No wonder "Tora-san Goes North" (Little Tokyo Cinema 1) has been the biggest hit in the long-running Japanese series. Guest stars are a Tora-san staple, but Toshiro Mifune, by now an international institution, is in a class by himself. What's gratifying--but not surprising--is that writer-director Yoji Yamada has created a role ideal for Mifune.
Mifune plays Dr. Ueno, a veterinarian living in a beautiful seaside community in Hokkaido with whom Tora-san (Kiyoshi Atsumi), our wandering peddler hero, strikes up an acquaintance. A gruff, long-time widower, the doctor lives in a messy cottage sorely lacking a woman's touch. The doctor is clearly lonely, but he is a proud, distant man at a crossroads in his life. He is at odds with his daughter Rinko (Keiko Takeshita) and in danger of losing the companionship of an attractive proprietress (Keiko Awaji, one of Mifune's leading ladies in the '60s) of a local snack shop. The rapport between star and director is such that one can only hope that Yamada will be able to direct Mifune in a film outside the series.
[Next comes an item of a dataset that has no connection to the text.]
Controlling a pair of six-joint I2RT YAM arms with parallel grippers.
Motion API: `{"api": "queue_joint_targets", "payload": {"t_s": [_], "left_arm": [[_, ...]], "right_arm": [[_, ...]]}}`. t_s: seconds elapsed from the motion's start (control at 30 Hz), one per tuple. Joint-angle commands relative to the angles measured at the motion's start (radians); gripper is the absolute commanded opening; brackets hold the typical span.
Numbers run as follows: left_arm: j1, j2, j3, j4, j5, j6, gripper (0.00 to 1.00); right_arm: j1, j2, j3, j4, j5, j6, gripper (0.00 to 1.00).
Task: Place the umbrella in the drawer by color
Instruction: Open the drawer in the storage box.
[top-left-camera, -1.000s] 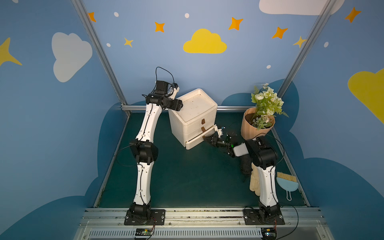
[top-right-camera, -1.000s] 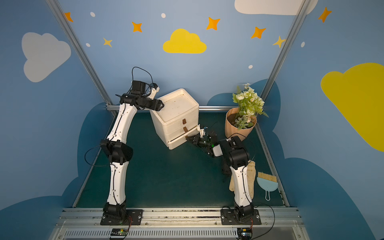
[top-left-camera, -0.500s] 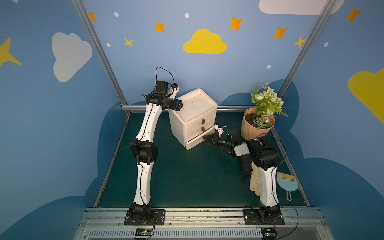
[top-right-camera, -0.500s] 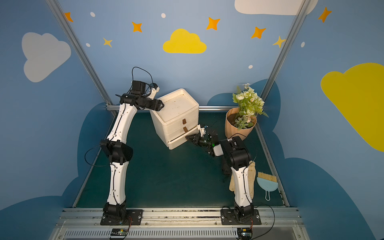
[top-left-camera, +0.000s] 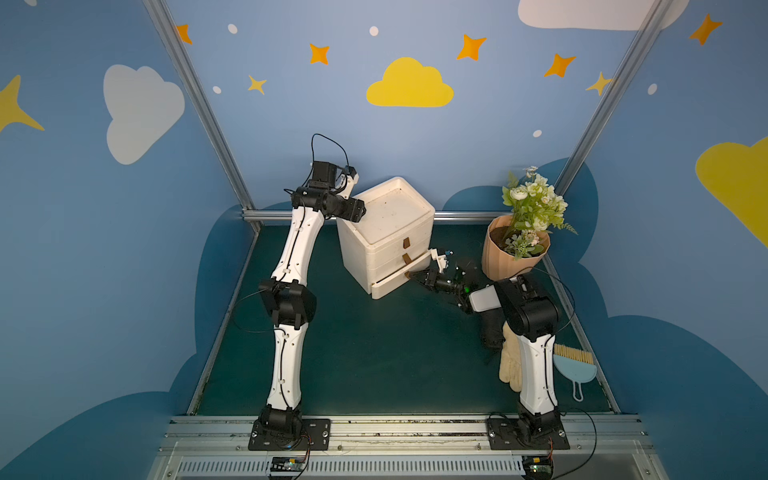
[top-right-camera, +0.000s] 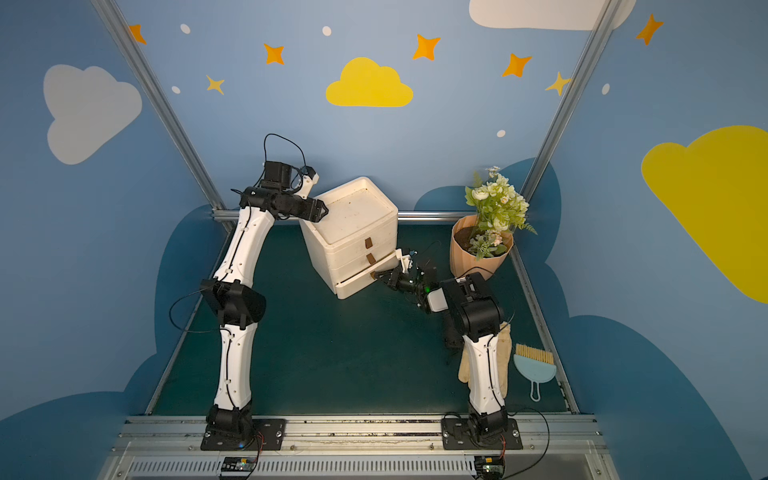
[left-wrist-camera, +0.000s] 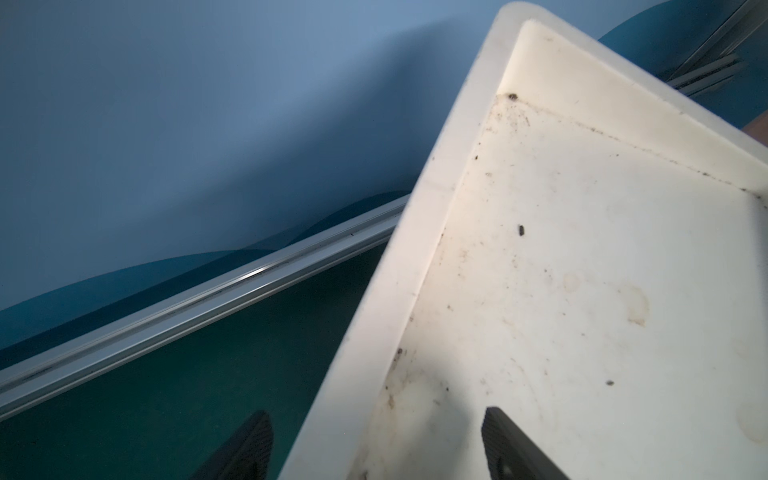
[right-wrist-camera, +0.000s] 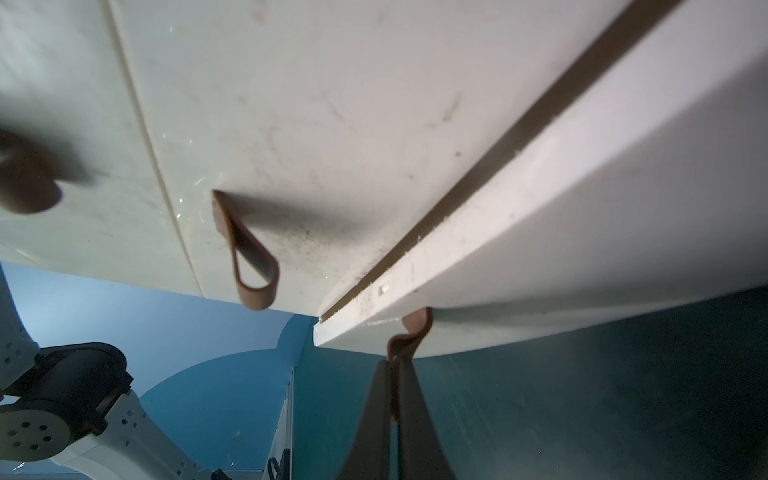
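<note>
1. Nearest, on the right of the green mat (top-left-camera: 374, 353), a blue hand brush (top-left-camera: 575, 368) and a beige glove (top-left-camera: 509, 365) lie beside the right arm's lower link.
2. Just past the glove a dark object (top-left-camera: 490, 332) lies on the mat, mostly hidden under the right arm. It may be the umbrella, but I cannot tell its shape or colour. No umbrella is in either gripper or in any drawer.
3. The right gripper (right-wrist-camera: 395, 374) reaches low toward the white cabinet (top-left-camera: 374, 257), its fingers pressed together on the brown pull tab (right-wrist-camera: 411, 332) of the bottom drawer (top-left-camera: 395, 282). That soft loop is the only handle.
4. The bottom drawer stands out a crack, with a dark gap above its front. The opening step looks barely begun.
5. Farther left, the left gripper (left-wrist-camera: 376, 415) hangs at the cabinet's top, its fingers apart, one on each side of the raised rim. It is probably placed there to steady the light cabinet against the pull. I cannot tell whether it touches the rim.
6. Farthest right stands the flower pot (top-left-camera: 509, 257), close behind the right arm's wrist, so that arm has little room there.
</note>
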Motion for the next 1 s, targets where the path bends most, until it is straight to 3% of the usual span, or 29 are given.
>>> {"api": "queue_joint_targets", "payload": {"t_s": [0.0, 0.4, 0.67, 0.77, 0.83, 0.97], "left_arm": [[-0.023, -0.002, 0.02, -0.026, 0.009, -0.012, 0.81], [-0.023, -0.008, 0.021, -0.014, 0.007, -0.014, 0.81], [-0.022, -0.02, 0.022, -0.01, 0.015, -0.024, 0.85], [-0.022, -0.038, 0.022, -0.01, 0.001, -0.027, 0.9], [-0.02, -0.058, 0.021, -0.012, -0.021, -0.029, 0.94], [-0.015, -0.112, 0.022, -0.016, -0.064, -0.049, 1.0]], "right_arm": [[-0.008, -0.052, -0.045, 0.004, -0.001, -0.013, 0.0], [-0.078, -0.247, -0.304, -0.063, -0.027, -0.094, 0.0], [-0.082, -0.286, -0.332, -0.135, -0.021, -0.134, 0.0], [-0.097, -0.319, -0.341, -0.164, 0.001, -0.15, 0.09], [-0.106, -0.363, -0.342, -0.245, 0.016, -0.192, 0.2], [-0.118, -0.503, -0.327, -0.558, 0.085, -0.349, 0.43]]}}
"Tora-san Goes North," which is No. 38 in the series, is a little tougher-minded and a little less sentimental than usual, which is all to the good. Never before has Tora seen so clearly what a misfit he is within his family than when he's in residence at his aunt and uncle's Tokyo sweet shop. Craving a sense of importance, Tora tends to lord it over his relatives, yet he feels guilty when he does it, which inevitably sends him back to his wanderings.
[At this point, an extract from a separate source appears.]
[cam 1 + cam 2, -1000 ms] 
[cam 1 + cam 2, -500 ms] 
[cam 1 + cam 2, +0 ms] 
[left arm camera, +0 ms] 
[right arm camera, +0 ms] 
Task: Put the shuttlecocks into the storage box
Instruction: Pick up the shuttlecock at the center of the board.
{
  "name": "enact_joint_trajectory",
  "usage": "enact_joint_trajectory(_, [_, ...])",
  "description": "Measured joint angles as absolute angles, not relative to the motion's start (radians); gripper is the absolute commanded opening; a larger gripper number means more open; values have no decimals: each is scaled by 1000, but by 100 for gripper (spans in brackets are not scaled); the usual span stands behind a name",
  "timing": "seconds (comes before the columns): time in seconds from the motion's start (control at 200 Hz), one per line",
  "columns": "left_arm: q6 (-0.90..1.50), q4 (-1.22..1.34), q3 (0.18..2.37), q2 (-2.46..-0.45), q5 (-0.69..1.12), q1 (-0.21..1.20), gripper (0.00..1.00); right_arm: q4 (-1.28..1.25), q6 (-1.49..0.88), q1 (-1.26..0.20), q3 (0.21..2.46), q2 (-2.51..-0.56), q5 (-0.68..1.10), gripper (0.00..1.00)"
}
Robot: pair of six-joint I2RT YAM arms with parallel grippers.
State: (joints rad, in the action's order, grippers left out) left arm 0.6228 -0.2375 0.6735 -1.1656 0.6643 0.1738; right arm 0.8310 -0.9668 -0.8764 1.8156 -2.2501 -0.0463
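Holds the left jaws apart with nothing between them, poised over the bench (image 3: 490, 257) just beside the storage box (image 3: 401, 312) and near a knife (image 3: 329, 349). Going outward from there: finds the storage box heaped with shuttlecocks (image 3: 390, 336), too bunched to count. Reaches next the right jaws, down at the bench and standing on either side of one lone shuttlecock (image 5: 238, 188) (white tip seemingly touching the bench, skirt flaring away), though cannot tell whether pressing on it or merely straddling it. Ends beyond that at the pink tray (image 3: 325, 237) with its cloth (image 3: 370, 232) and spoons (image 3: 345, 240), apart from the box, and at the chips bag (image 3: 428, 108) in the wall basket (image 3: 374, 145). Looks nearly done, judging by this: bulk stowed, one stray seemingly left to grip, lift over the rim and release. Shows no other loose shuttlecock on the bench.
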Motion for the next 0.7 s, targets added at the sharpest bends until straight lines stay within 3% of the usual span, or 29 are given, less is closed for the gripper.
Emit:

Perennial bachelor Tora may be forever awkward with his loved ones, but as anyone who knows who's seen a Tora-san picture, he's a Japanese Mary Worth, quick to take off from selling his wares to straighten out other's people's lives. He's a terrible meddler, but he's effective because he has good instincts and genuinely cares; above all, he has the time to devote himself to other people's problems. Long ago Atsumi perfected his portrayal of a man who is as hopelessly feckless in regard to himself yet wonderfully intuitive when it comes to others.
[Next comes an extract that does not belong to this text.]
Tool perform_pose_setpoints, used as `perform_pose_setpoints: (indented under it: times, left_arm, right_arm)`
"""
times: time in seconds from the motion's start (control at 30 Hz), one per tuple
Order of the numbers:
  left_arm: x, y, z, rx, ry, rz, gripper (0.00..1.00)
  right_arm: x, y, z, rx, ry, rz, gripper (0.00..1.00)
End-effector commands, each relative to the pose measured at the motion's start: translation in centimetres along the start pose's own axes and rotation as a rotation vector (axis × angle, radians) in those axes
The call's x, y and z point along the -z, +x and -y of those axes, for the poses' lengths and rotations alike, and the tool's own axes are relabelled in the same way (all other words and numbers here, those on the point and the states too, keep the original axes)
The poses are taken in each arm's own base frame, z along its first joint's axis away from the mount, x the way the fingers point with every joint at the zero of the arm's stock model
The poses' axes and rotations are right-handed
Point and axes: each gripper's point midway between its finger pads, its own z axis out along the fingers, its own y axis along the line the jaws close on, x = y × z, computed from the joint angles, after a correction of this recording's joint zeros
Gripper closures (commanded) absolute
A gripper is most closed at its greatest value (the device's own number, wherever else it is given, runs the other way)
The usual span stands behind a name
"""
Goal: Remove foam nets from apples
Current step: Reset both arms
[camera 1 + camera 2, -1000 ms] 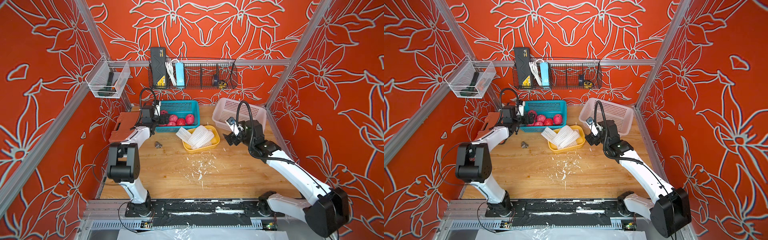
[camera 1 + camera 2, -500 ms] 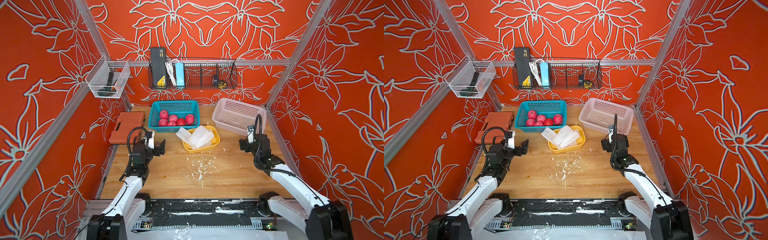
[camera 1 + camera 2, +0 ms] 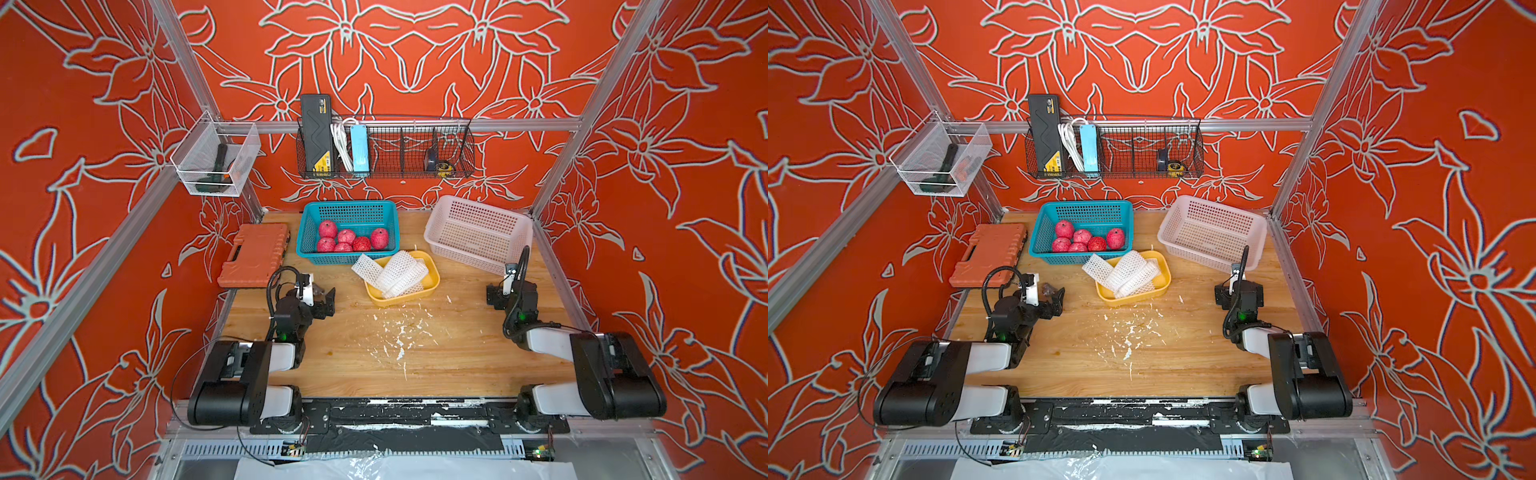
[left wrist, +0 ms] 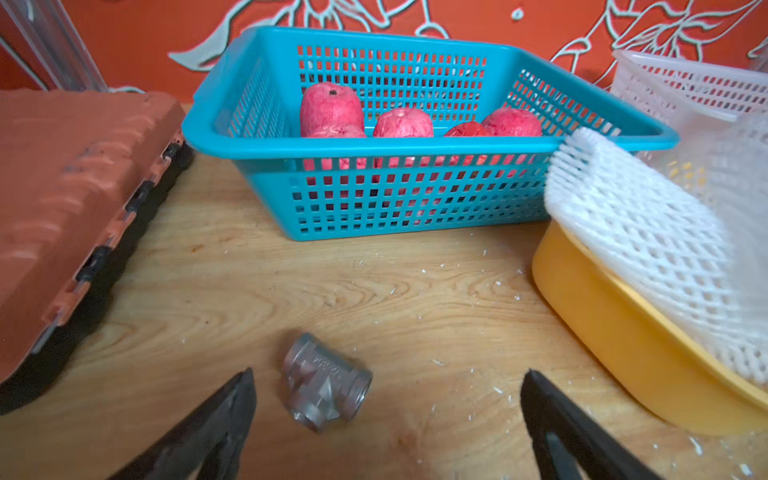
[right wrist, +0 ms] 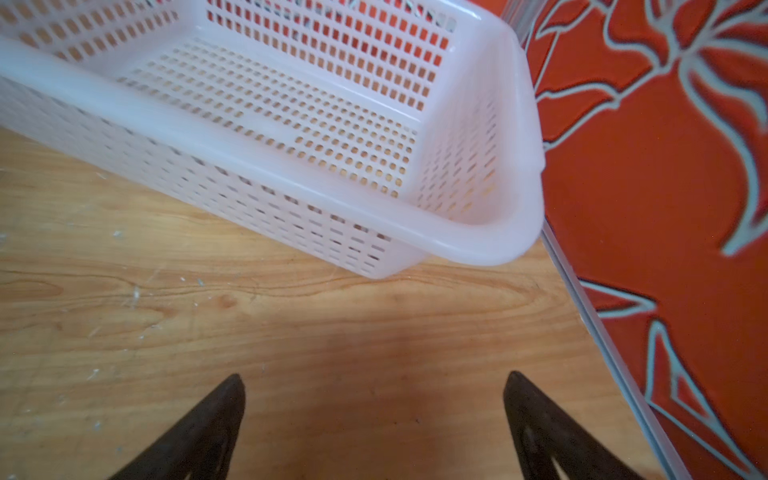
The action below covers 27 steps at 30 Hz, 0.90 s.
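- Step in hand: we judge the stripping finished. The apples [image 3: 346, 237] lie bare in the blue basket [image 3: 345, 258]. The foam nets [image 3: 399, 270] are heaped in the yellow tray [image 3: 432, 283] just beside it.
- The left claw [image 4: 388, 371] has its jaws spread wide and grips nothing. A metal pipe fitting [image 4: 326, 382] lies untouched on the table [image 4: 374, 291] near its tips.
- The right claw [image 5: 375, 375] is equally wide and empty, near a corner of the white basket [image 5: 478, 245], which holds nothing.
- Next move: in our judgement none is called for, save checking the one redder apple for leftover mesh.
- Writing: the raised characters on the fitting, and the yellow label on the black case [image 3: 316, 133] in the wire rack [image 3: 415, 145], are too small for us to read.
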Motion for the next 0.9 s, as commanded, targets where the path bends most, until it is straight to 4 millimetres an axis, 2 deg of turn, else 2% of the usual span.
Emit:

Like all the other Toras, this film has a gentle, leisurely flow, and its humor is tinged with melancholy. Once again Tora, who is smitten with the lovely Rinko, finds himself unable to practice what he preaches. Tora never quite gets the girl because he's never ready to settle down--and which also ensures the possibility of yet another chapter in his story. Yet he always succeeds in doing good for others. That Tora is neither winner nor loser, which is probably the way most people see themselves, is the real reason why his story keeps holding our interest after nearly 20 years.
Kurosawa's "Sanjuro," one of Mifune's most famous films, also opens Saturday at the Little Tokyo Cinema 2 along with a revival of the samurai movie "Baby Cart in the Land."